» **TASK**
In your copy, leave out the pictures; write out all the data exactly.

━━━ DATA ━━━

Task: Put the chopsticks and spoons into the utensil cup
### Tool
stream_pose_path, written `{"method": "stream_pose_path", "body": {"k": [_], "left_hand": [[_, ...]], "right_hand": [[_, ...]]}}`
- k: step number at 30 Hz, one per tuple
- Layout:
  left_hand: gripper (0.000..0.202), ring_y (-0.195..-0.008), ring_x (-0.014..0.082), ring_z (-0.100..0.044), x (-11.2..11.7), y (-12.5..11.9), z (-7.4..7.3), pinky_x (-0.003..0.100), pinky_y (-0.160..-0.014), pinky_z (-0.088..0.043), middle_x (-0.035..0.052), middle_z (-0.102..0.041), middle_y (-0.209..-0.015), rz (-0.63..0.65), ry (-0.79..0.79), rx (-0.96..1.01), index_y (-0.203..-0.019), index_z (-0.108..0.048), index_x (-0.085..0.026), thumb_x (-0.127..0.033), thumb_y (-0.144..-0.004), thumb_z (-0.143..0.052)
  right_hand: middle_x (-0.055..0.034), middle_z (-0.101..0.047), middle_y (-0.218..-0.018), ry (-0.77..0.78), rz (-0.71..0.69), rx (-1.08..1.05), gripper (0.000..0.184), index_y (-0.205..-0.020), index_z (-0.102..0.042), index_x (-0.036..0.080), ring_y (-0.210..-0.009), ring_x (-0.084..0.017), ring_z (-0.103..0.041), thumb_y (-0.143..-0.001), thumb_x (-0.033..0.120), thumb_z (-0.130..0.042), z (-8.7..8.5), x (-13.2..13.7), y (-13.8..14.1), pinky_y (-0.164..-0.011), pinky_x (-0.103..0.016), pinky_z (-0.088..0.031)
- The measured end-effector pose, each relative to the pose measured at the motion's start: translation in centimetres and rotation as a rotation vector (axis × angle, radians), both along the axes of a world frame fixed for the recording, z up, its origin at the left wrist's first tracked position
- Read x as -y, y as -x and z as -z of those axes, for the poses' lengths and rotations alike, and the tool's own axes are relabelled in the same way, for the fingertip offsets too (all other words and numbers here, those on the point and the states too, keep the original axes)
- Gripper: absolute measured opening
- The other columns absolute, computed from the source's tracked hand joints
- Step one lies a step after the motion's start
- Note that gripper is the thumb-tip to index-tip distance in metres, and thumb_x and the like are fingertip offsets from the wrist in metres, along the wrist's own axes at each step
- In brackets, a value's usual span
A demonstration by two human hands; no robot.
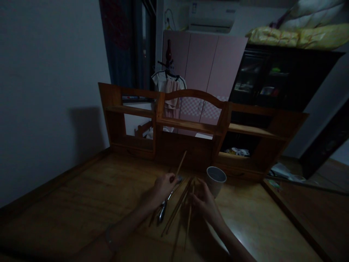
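My left hand (163,186) is closed around a wooden chopstick (181,163) that points up and away from me. Just below that hand a metal spoon (164,206) lies on the wooden surface (81,203). Several more chopsticks (177,209) lie spread between my hands. My right hand (203,202) rests on them with its fingers curled over their far ends, a chopstick (188,221) running back from under it. A pale cup (215,180) stands upright just beyond the right hand, apart from it.
A wooden headboard with shelves (196,125) rises along the far edge. Behind it hang clothes on a rack (169,85), with pink wardrobe doors (207,69) and a dark cabinet (272,78). A wall (49,91) stands at the left. The room is dim.
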State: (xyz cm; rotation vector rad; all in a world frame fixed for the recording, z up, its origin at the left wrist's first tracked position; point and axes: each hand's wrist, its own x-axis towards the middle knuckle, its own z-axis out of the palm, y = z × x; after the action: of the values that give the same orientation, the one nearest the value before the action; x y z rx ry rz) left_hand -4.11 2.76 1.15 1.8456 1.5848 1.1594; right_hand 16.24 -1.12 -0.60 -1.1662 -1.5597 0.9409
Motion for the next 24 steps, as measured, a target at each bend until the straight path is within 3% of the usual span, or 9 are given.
{"method": "stream_pose_path", "body": {"k": [3,6,9,12,17,24], "left_hand": [[0.02,-0.074,0.0196,-0.064,0.6,-0.3,0.1,0.025,-0.065,-0.04,0.0063,-0.071,-0.077,0.002,-0.045,-0.101,-0.074,-0.069,-0.018,-0.035,-0.08,-0.061],[0.026,-0.069,0.0184,-0.063,1.2,-0.8,-0.1,0.024,-0.061,-0.038,0.0044,-0.069,-0.073,0.005,-0.049,-0.12,-0.08,-0.068,-0.02,-0.039,-0.088,-0.051],[0.036,-0.057,0.0159,-0.06,1.7,-1.2,-0.6,0.023,-0.057,-0.035,-0.0007,-0.063,-0.059,-0.014,-0.033,-0.052,-0.085,-0.063,-0.022,-0.044,-0.095,-0.036],[0.036,-0.057,0.0147,-0.061,2.0,-1.4,-1.1,0.023,-0.06,-0.037,-0.0024,-0.061,-0.059,-0.053,-0.077,-0.041,-0.087,-0.059,-0.023,-0.044,-0.097,-0.032],[0.035,-0.062,0.0146,-0.06,2.6,-1.5,-1.7,0.023,-0.063,-0.036,-0.0017,-0.062,-0.064,-0.099,-0.154,-0.022,-0.082,-0.057,-0.023,-0.043,-0.098,-0.032],[0.039,-0.059,0.0128,-0.056,3.1,-1.6,-2.2,0.022,-0.061,-0.037,-0.004,-0.057,-0.061,-0.036,-0.188,0.204,-0.074,-0.054,-0.021,-0.046,-0.097,-0.034]], "right_hand": [[-0.0036,-0.069,-0.086,-0.073,0.032,0.154,0.061,-0.136,-0.039,0.016,-0.071,-0.019,-0.067,-0.081,0.031,-0.063,0.9,-0.3,0.1,-0.061,-0.029,-0.054],[-0.0079,-0.069,-0.099,-0.15,0.032,0.427,0.031,-0.114,-0.056,0.015,-0.085,-0.02,-0.067,-0.087,0.03,-0.054,-0.2,-0.5,0.6,-0.071,-0.028,-0.052],[-0.008,-0.071,-0.086,-0.124,0.032,0.672,0.023,-0.09,-0.064,0.015,-0.078,-0.02,-0.068,-0.091,0.031,-0.047,-1.6,-1.4,1.8,-0.064,-0.025,-0.048],[-0.0106,-0.071,-0.071,-0.068,0.029,0.804,0.026,-0.076,-0.067,0.013,-0.069,-0.023,-0.069,-0.087,0.033,-0.055,-2.3,-2.8,3.7,-0.057,-0.024,-0.045],[-0.0172,-0.073,-0.089,-0.015,0.042,1.002,0.025,-0.084,-0.072,0.014,-0.087,-0.03,-0.07,-0.085,0.034,-0.056,-3.2,-4.6,6.6,-0.066,-0.029,-0.047],[-0.0196,-0.069,-0.104,0.039,0.052,1.127,0.034,-0.1,-0.07,0.012,-0.102,-0.031,-0.065,-0.093,0.036,-0.048,-4.6,-4.7,8.0,-0.081,-0.036,-0.049]]}}
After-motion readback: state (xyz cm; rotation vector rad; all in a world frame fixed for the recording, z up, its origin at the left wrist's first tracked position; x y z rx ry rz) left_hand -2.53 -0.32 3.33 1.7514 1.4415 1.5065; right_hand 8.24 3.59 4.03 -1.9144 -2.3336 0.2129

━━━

» **WRITTEN ANSWER**
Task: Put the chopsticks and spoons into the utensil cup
### Tool
stream_pose_path, written `{"method": "stream_pose_path", "body": {"k": [_], "left_hand": [[_, ...]], "right_hand": [[_, ...]]}}`
- k: step number at 30 Hz, one per tuple
- Layout:
  left_hand: gripper (0.000..0.202), ring_y (-0.195..-0.008), ring_x (-0.014..0.082), ring_z (-0.100..0.044), x (-11.2..11.7), y (-12.5..11.9), z (-7.4..7.3), pinky_x (-0.003..0.100), pinky_y (-0.160..-0.014), pinky_z (-0.088..0.043), middle_x (-0.035..0.052), middle_z (-0.102..0.041), middle_y (-0.209..-0.015), rz (-0.63..0.65), ry (-0.79..0.79), rx (-0.96..1.01), index_y (-0.203..-0.019), index_z (-0.108..0.048), index_x (-0.085..0.026), thumb_x (-0.127..0.033), thumb_y (-0.144..-0.004), thumb_z (-0.143..0.052)
  right_hand: middle_x (-0.055..0.034), middle_z (-0.101..0.047), middle_y (-0.218..-0.018), ry (-0.77..0.78), rz (-0.71..0.69), rx (-1.08..1.05), gripper (0.000..0.184), index_y (-0.205..-0.020), index_z (-0.102..0.042), index_x (-0.036..0.080), ring_y (-0.210..-0.009), ring_x (-0.084..0.017), ring_z (-0.103..0.041), thumb_y (-0.143..-0.001), thumb_x (-0.033..0.120), thumb_z (-0.130..0.042), z (-8.7..8.5), x (-13.2..13.7), y (-13.8..14.1), pinky_y (-0.164..-0.011), pinky_x (-0.103..0.016), pinky_z (-0.088..0.031)
- The measured end-effector pose, each relative to the pose measured at the motion's start: translation in centimetres and rotation as a rotation vector (axis × angle, radians), both along the axes of a world frame fixed for the recording, z up, its origin at the left wrist's first tracked position
- Read x as -y, y as -x and z as -z of those axes, for the poses' lengths and rotations alike, and the tool's own axes are relabelled in the same way, for the fingertip offsets too (all other words and numbers here, those on the point and the states too, keep the original axes)
- Gripper: absolute measured opening
- The other columns absolute, computed from the source's tracked hand joints
- Step one lies a step after the motion's start
- Note that gripper is the thumb-tip to index-tip distance in metres, and thumb_x and the like are fingertip offsets from the wrist in metres, along the wrist's own axes at each step
- In brackets, a value's usual span
A demonstration by two human hands; no robot.
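My left hand (163,186) is closed around a wooden chopstick (181,163) that points up and away from me. Just below that hand a metal spoon (164,206) lies on the wooden surface (81,203). Several more chopsticks (177,209) lie spread between my hands. My right hand (203,202) rests on them with its fingers curled over their far ends, a chopstick (188,221) running back from under it. A pale cup (215,180) stands upright just beyond the right hand, apart from it.
A wooden headboard with shelves (196,125) rises along the far edge. Behind it hang clothes on a rack (169,85), with pink wardrobe doors (207,69) and a dark cabinet (272,78). A wall (49,91) stands at the left. The room is dim.
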State: (xyz cm; rotation vector rad; all in a world frame fixed for the recording, z up, its origin at the left wrist's first tracked position; point and axes: each hand's wrist, its own x-axis towards the middle knuckle, its own z-axis out of the palm, y = z × x; after the action: of the values that give the same orientation, the one nearest the value before the action; x y z rx ry rz) left_hand -4.11 2.76 1.15 1.8456 1.5848 1.1594; right_hand 16.24 -1.12 -0.60 -1.1662 -1.5597 0.9409
Motion for the next 24 steps, as measured, a target at each bend until the straight path is within 3% of the usual span, or 9 are given.
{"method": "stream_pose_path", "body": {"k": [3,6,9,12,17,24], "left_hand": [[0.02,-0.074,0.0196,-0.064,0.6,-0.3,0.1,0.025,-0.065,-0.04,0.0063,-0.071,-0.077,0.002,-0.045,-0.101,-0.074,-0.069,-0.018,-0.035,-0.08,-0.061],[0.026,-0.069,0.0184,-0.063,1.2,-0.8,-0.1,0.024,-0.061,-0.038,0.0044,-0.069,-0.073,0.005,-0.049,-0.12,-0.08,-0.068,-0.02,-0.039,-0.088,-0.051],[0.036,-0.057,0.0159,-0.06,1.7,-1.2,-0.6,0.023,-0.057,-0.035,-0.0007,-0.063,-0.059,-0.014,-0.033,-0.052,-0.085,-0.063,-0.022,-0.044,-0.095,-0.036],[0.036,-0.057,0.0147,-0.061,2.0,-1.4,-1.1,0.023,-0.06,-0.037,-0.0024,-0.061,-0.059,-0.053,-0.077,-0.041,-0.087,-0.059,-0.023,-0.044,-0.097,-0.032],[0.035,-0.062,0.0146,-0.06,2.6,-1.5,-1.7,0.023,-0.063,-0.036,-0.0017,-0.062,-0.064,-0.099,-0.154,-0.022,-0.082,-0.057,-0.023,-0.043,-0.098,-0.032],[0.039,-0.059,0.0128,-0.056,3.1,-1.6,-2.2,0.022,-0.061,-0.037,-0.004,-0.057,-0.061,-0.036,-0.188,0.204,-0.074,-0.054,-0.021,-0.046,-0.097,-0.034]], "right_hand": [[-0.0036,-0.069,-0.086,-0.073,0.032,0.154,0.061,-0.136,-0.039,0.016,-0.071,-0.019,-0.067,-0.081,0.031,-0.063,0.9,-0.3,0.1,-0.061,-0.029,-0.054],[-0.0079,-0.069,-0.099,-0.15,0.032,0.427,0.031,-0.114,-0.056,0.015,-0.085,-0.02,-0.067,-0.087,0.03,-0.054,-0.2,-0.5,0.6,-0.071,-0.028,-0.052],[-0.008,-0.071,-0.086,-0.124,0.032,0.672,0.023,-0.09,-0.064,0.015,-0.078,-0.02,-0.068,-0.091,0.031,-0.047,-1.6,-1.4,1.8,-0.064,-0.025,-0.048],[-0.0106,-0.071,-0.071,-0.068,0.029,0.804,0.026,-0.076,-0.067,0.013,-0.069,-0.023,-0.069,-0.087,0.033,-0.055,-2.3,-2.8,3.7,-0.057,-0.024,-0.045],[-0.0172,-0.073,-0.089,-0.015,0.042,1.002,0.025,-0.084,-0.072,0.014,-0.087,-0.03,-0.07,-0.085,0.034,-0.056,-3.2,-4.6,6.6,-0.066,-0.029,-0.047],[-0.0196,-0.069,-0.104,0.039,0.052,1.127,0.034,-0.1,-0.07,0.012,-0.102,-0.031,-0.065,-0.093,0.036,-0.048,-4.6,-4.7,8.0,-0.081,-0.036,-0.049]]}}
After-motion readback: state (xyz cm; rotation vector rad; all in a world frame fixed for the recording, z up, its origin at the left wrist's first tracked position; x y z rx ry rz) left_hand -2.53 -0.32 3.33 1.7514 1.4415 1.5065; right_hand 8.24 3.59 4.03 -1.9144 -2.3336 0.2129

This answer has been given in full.